The healthiest sodium intake was between 4 to 6 grams. Those who consumed lower or much higher amounts had higher incidence of death from heart attacks and strokes. I have not seen any randomized studies providing definitive proof that a low sodium diet reduces heart attack and stroke rates. The current science seems to indicate a moderate intake of sodium for improved cardiovascular health is best.

This is in stark contrast with current government recommendations which are as follows:

  • AI (adequate intake) is 1.5 grams
  • Maximum intake is 2.3 grams

Both of these government recommended daily allowance references place the public at increased risk for heart attack and stroke. No wonder cardiovascular disease is the per-eminent killer in America just behind iatrogenic causes. Reducing sodium too much is dangerous and ineffective for controlling blood pressure as demonstrated by this metaanalysis due to increased renin secretion (raising blood pressure) and sodium depletion (which causes a sympathetic response).

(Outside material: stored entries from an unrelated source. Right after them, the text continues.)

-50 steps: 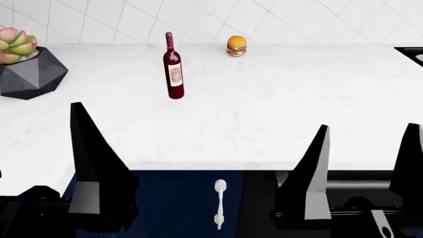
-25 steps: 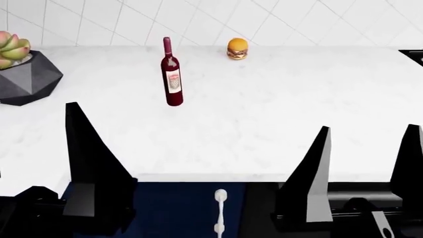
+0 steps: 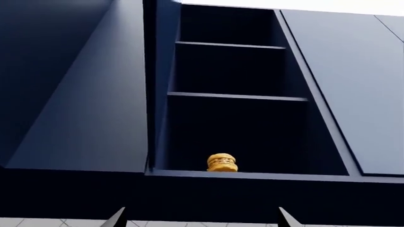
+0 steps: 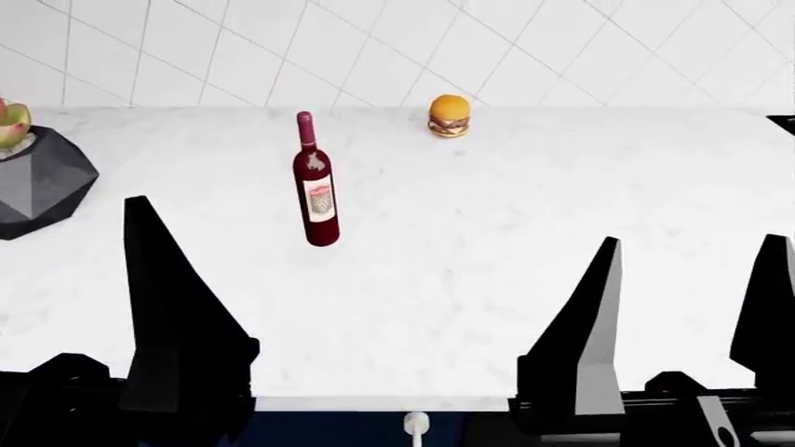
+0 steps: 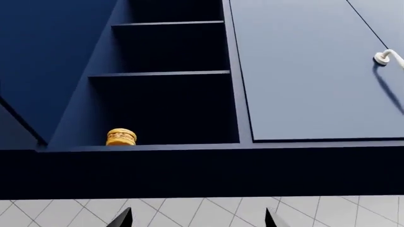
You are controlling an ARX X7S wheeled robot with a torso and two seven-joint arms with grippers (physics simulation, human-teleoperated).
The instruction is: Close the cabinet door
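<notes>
Both wrist views look up at a dark navy wall cabinet. Its cabinet door (image 3: 82, 118) stands swung open beside the shelved opening (image 3: 233, 97); the right wrist view shows the same cabinet door (image 5: 57, 56). Its handle is hidden. A small burger (image 3: 222, 162) lies on the lowest shelf and also shows as a burger (image 5: 121, 137) in the right wrist view. My left gripper (image 3: 200, 220) and right gripper (image 5: 197, 220) are open and empty, well below the cabinet. In the head view the right gripper (image 4: 677, 321) hangs over the counter's front edge.
On the white marble counter (image 4: 497, 233) stand a wine bottle (image 4: 316, 182), a second burger (image 4: 449, 115) by the tiled wall and a dark faceted plant pot (image 4: 37, 182). A shut neighbouring door (image 5: 303, 71) carries a white handle (image 5: 386, 57). A lower white handle (image 4: 416, 426) peeks below the counter.
The head view has shifted: bottle, burger and pot sit lower in the frame, and the navy lower front has almost slipped out at the bottom. Both grippers hold their places in the view.
</notes>
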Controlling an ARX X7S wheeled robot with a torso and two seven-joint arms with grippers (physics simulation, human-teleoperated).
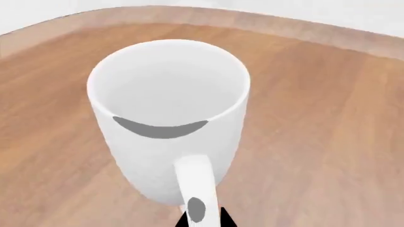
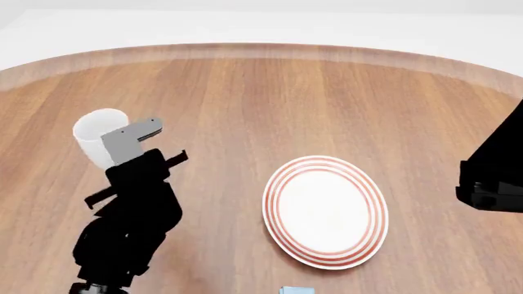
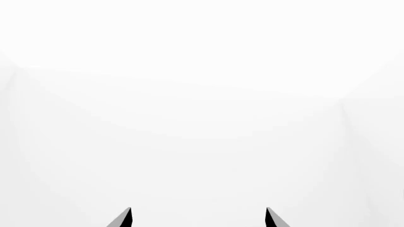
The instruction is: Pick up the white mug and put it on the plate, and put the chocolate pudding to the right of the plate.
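Note:
The white mug [image 1: 167, 118] stands upright on the wooden table, at the left in the head view [image 2: 97, 136]. Its loop handle [image 1: 194, 179] runs down between the two dark fingertips of my left gripper [image 1: 203, 218], which press against both sides of it. The gripper is shut on the handle. The red-ringed plate [image 2: 325, 211] lies right of centre with nothing on it. Only a light blue corner of the chocolate pudding [image 2: 296, 290] shows, at the head view's bottom edge, just in front of the plate. My right gripper [image 3: 198, 218] is open and faces blank white.
The round wooden table [image 2: 261, 92] has a raised rim along its far edge [image 2: 245, 52]. My right arm [image 2: 493, 177] hangs dark at the right edge of the head view, beside the plate. My left arm [image 2: 131, 220] reaches in from the bottom left.

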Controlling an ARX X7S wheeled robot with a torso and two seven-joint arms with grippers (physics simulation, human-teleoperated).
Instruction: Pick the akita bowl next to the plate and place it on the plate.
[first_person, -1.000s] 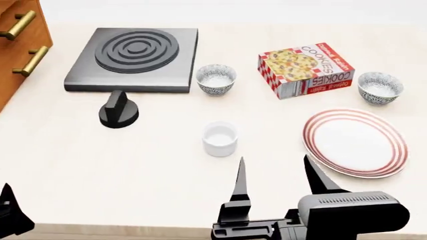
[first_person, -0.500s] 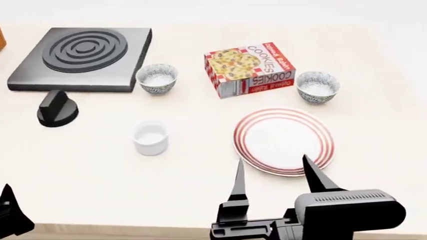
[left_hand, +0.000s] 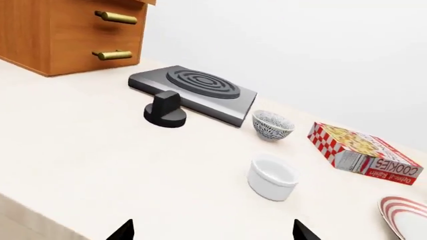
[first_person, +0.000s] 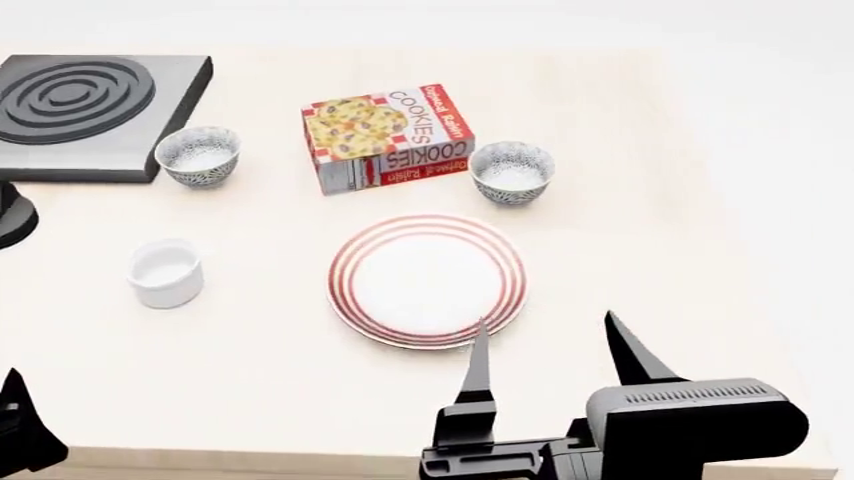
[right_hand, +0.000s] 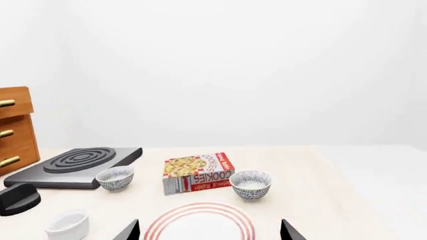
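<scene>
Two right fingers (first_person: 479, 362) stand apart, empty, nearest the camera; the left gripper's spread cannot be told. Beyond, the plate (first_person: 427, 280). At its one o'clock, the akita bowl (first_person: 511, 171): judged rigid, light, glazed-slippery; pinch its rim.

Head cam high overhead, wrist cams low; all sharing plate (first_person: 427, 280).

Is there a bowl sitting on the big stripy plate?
No, the plate is bare; the akita bowl sits on the table beside it.
</scene>
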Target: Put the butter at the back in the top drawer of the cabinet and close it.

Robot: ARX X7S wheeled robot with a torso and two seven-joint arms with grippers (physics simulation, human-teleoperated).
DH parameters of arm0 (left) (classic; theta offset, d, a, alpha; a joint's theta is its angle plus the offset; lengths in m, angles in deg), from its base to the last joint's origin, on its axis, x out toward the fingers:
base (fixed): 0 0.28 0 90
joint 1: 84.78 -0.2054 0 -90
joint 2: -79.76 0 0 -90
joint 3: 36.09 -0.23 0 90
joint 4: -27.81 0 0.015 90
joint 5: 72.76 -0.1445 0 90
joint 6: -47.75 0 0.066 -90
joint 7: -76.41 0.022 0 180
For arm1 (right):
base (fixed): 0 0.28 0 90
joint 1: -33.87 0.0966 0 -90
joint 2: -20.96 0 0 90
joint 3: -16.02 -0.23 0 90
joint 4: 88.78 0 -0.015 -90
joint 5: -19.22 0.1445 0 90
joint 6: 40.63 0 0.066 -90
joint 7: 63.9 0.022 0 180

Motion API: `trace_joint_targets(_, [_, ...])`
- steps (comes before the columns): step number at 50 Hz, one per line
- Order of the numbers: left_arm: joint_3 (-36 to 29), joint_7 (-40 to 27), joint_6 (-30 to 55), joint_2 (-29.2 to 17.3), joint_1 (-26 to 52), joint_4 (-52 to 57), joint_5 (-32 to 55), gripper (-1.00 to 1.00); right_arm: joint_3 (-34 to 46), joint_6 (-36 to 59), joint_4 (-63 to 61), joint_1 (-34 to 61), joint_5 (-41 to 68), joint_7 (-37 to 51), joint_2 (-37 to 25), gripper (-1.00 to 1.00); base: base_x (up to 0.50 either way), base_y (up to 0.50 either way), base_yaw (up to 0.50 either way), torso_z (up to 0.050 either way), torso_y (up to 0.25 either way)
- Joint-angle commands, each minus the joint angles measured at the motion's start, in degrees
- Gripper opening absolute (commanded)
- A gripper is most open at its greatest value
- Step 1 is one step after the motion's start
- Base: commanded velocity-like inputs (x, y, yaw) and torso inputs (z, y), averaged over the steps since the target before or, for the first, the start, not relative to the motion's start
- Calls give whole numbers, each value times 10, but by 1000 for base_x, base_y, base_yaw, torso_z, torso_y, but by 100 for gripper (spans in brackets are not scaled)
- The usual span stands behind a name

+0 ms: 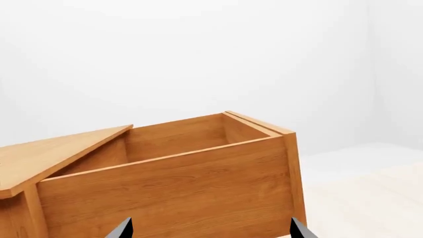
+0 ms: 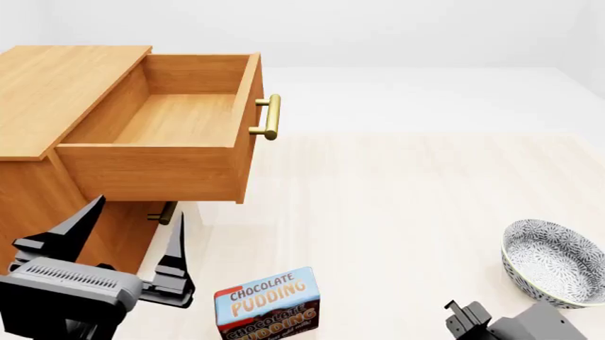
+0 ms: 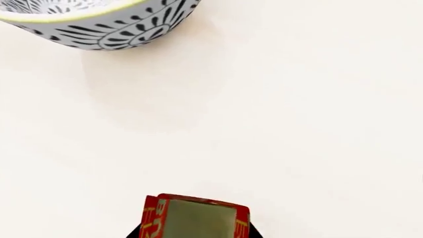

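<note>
— Between the right gripper's [image 3: 195, 234] fingers, what shows?

— The butter [image 3: 196, 219], a red carton with a pale end face, sits clamped right at the fingertips, above the pale floor [image 3: 278, 129]. A patterned bowl [image 3: 99, 22] lies well apart, ahead of it.

— And the left gripper [image 2: 132, 244]?

— Its fingers [image 2: 175, 248] are spread wide with nothing between them, just in front of the cabinet [image 2: 57, 78], below the pulled-out top drawer [image 2: 180, 117]. The drawer's brass handle [image 2: 269, 117] faces right.

— Anything nearby?

— A chocolate pudding box [image 2: 268, 306] stands on the floor just right of the left gripper.
</note>
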Motion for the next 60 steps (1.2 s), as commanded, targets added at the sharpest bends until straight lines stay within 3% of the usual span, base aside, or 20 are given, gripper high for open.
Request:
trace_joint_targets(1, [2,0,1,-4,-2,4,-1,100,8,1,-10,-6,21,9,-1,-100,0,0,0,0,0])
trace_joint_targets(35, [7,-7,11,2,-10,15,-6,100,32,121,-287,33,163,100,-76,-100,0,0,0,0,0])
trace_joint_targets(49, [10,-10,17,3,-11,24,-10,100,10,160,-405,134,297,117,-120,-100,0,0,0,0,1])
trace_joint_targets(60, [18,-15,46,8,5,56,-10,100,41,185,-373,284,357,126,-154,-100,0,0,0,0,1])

The study also showed that moderate sodium intake of 4.6 grams (within a healthy range) did have a positive impact on blood pressure.

This, in addition to other factors may be why sodium intake higher than government guidelines is good for you. Sodium has many roles in our body. Perhaps the most well known is the sodium potassium pump (SPP). This is what helps maintain our blood pressure and contractility. Every muscle is dependent upon proper function of the SPP in order to work effectively, especially your heart.

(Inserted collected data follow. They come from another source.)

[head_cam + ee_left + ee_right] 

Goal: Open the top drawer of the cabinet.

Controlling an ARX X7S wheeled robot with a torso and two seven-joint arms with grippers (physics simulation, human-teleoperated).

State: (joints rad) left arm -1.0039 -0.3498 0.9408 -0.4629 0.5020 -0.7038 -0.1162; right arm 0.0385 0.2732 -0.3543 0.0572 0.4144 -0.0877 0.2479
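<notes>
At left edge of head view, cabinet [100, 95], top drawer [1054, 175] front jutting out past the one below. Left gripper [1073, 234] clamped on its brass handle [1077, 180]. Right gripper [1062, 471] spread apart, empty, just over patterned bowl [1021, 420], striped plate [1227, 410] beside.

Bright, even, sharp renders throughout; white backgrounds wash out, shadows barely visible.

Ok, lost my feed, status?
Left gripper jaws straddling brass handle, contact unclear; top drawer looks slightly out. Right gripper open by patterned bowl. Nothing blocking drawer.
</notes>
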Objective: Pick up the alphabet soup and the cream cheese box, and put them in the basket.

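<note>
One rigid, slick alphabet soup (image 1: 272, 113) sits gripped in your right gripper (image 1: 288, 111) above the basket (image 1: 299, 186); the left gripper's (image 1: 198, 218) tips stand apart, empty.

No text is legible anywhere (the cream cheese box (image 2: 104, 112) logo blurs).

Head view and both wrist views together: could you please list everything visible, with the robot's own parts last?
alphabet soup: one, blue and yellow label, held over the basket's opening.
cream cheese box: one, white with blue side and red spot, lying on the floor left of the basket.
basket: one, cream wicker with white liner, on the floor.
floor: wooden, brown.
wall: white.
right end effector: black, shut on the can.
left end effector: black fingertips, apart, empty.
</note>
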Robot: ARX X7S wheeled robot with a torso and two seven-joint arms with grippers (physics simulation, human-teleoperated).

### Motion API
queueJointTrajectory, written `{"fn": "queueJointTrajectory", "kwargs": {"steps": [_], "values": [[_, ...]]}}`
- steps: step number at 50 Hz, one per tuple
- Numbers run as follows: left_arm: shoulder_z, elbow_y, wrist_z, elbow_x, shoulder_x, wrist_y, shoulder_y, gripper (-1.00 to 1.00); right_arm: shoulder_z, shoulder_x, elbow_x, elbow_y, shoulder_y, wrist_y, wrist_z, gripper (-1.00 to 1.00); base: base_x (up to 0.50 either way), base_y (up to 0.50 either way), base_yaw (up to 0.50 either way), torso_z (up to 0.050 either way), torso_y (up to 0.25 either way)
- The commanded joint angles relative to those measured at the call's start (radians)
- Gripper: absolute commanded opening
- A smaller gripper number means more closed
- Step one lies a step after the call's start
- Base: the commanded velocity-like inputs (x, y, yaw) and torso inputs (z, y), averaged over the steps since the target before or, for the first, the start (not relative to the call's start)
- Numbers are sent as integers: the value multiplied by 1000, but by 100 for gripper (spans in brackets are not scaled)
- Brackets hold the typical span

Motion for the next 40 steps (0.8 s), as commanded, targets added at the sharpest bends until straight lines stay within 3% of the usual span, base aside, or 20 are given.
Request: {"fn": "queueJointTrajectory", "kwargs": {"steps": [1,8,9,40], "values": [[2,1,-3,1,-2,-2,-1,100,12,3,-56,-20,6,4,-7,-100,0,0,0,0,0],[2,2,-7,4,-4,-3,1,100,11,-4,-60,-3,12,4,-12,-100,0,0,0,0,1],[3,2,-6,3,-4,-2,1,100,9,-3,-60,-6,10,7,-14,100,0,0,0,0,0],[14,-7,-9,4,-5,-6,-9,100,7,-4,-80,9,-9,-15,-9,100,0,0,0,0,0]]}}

We shouldn’t be afraid of sodium. We should be afraid of the processed foods that abuse sodium placing us at risk. Eating a healthy diet composes of whole, unprocessed foods and flavoring to taste with healthier versions of salt (like Himalayan or sea salt) and other healthy spices like cumin, cayenne, curry, and cinnamon are much wiser choices.

Cholesterol, Immunity, and Infectious Disease

Cholesterol plays an important role in immunity, especially with bloodborne pathogens. One study here explained that total cholesterol (TC) fluctuates wildly during acute infections indicating cholesterol may have immune mediated activity. The article reviewed 19 cohort studies that revealed a correlation between increased death from respiratory and gastrointestinal diseases (both infectious) and low TC.

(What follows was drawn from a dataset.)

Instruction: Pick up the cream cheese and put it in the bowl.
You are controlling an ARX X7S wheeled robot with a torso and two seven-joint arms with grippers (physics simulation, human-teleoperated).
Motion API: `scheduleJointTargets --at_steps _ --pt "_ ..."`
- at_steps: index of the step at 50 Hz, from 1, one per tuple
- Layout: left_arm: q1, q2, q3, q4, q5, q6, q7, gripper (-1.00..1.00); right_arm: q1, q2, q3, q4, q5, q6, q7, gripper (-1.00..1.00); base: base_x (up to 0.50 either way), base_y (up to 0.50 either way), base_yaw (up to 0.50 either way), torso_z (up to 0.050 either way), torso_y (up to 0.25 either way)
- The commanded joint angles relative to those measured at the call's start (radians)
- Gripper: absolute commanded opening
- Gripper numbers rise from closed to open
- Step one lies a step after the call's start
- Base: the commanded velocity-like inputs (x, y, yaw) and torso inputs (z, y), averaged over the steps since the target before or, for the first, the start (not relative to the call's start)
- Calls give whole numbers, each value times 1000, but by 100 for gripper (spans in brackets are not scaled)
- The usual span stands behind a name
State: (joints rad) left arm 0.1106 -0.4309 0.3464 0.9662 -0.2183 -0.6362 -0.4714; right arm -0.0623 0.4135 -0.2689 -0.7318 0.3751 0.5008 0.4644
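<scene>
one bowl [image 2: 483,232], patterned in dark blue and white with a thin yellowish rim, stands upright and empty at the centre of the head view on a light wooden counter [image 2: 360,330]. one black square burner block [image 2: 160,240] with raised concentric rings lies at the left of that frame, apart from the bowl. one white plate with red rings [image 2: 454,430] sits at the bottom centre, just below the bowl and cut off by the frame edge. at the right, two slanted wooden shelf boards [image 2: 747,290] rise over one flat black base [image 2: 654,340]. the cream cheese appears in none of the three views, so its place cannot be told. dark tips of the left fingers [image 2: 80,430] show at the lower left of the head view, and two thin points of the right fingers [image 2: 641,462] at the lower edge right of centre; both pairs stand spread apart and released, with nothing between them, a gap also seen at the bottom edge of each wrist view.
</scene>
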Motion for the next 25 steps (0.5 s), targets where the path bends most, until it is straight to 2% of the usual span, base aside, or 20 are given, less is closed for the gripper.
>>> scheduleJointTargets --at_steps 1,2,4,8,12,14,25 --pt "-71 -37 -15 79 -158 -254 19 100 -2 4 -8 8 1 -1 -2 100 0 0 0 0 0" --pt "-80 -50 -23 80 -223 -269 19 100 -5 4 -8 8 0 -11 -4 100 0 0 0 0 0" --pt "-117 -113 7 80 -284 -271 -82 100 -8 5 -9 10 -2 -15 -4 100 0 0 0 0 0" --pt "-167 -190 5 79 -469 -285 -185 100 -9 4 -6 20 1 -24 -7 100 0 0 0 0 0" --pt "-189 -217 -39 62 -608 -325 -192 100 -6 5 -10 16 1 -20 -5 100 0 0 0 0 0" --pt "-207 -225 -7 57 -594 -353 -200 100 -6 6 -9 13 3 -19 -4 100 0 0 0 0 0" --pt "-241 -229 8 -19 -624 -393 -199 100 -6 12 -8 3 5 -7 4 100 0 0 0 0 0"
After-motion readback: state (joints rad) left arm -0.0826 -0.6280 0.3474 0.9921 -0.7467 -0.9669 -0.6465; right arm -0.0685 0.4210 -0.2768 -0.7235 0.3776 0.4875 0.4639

It also showed that people admitted to hospitals due to an infectious disease also had low cholesterol. Some common diseases noted were genitourinary infections, skin, and subcutaneous (just below the skin) infections. HIV and death from AIDS were also associated with lower cholesterol levels.

Patients with low TC suffering from chronic heart failure had a poorer prognosis after surgery and lower long-term survival rates. This also included patients recovering from abdominal surgeries. Another interesting note was that people suffering from hepatitis B including asymptomatic carriers also have lower TC levels.

Although the evidence shows that young and middle-aged men are at risk for heart disease with high cholesterol (this can be controlled through diet) their risk becomes negated when they get close to 50. As one gets older, higher cholesterol is associated with longevity 1, 2 in both men and women. This may be due to not only the cardioprotective effects of higher cholesterol but also to innate immunoprotective mechanisms associated higher TC.

Interestingly, eating a diet lower in fiber increases serum cholesterol due to the gut’s increased ability to reabsorb cholesterol in the absence of fiber. In addition to this, diets higher in linoleic and linolenic acids (essential fatty acids) may help prevent or reverse atherosclerosis (yes, atherosclerosis can be reversed).

Another article showed that one cause of cardiovascular disease may result from bacterial communities reinfecting arterial walls. Suppressed immune response related to low cholesterol may be a contributing factor.

If you want to reduce your risk of infection and improve immunity response mechanisms, one thing to consider is maintaining healthy cholesterol levels. Cholesterol may also play a role in a number of autoimmune disorders.